Derrière la réorganisation, les missions des inspecteurs vont également changer. Le ministre veut plus d'objectifs collectifs (nationaux ou régionaux). «Définir des objectifs collectifs ne veut pas dire que l'inspection ne répondra plus aux demandes des salariés ou des entreprises», assure-t-il. Mais pour les syndicats, «l'indépendance de l'inspection du travail devient de plus en plus théorique».

Ce qui est pointé du doigt, c'est l'arrivé des nouveaux échelons hiérarchiques. Chacun correspondant à de nouveaux objectifs fixés aux inspecteurs du travail.
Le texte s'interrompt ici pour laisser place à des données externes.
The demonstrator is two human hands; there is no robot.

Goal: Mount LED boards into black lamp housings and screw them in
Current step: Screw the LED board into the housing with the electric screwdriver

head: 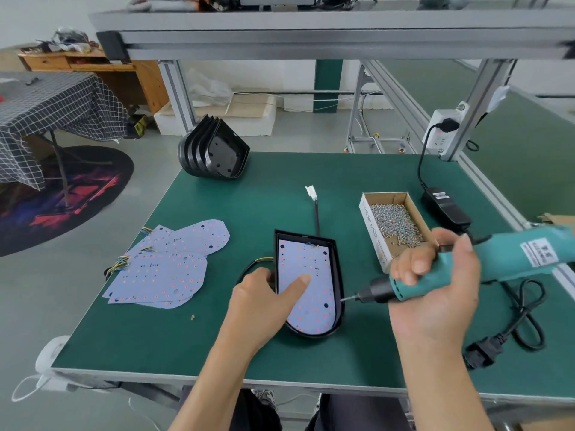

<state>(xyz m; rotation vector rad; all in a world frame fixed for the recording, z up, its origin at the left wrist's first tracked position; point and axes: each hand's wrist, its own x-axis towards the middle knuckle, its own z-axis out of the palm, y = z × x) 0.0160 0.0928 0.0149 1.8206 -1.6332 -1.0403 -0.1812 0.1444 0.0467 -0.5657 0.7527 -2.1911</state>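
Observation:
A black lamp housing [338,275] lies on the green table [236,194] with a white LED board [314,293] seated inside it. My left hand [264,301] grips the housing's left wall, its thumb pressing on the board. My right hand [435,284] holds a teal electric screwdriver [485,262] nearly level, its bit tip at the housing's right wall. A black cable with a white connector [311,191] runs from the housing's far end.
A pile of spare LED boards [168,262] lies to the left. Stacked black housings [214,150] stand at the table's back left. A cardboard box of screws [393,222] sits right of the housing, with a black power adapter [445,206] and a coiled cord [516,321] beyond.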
Ceux-ci réclament plus de temps pour «répondre à la demande sociale».

Les inspecteurs seront désormais chapeautés par un responsable d'Unité de contrôle, qui rassemblera huit à 12 inspecteurs. Au dessus des Unités de contrôle, les inspecteurs appartiendront également à des unités régionales d'appui et de contrôle du travail illégal.

«Un des axes forts de ce ministère, c'est le contrôle du travail illégal. Sapin a un discours véritablement guerrier sur cette question», explique l'inspectrice. Dans son discours, le ministre entend renforcer la «force du frappe» du ministère dans ce domaine où «la demande sociale est forte».

«Demain on va devoir répondre aux objectifs nationaux, aux objectifs régionaux et ensuite à la demande sociale, s'inquiète l'inspectrice. Travailler sur la durée du travail, sur les instances représentatives du personnel... on n'aura plus le temps de le faire. Les salariés ne nous verront plus du tout, surtout ceux des petites entreprises où il n'y a pas de représentant du personnel».

La réforme qu'annoncera Michel Sapin en septembre devrait se mettre en place dans dix-huit mois, fin 2014. La transformation des postes de contrôleurs en postes d'inspecteurs devrait elle prendre plus de temps. «Cette première étape se poursuivra au-delà de 2015 jusqu'à transformation de tous les postes de contrôleurs en section», annonce Michel Sapin.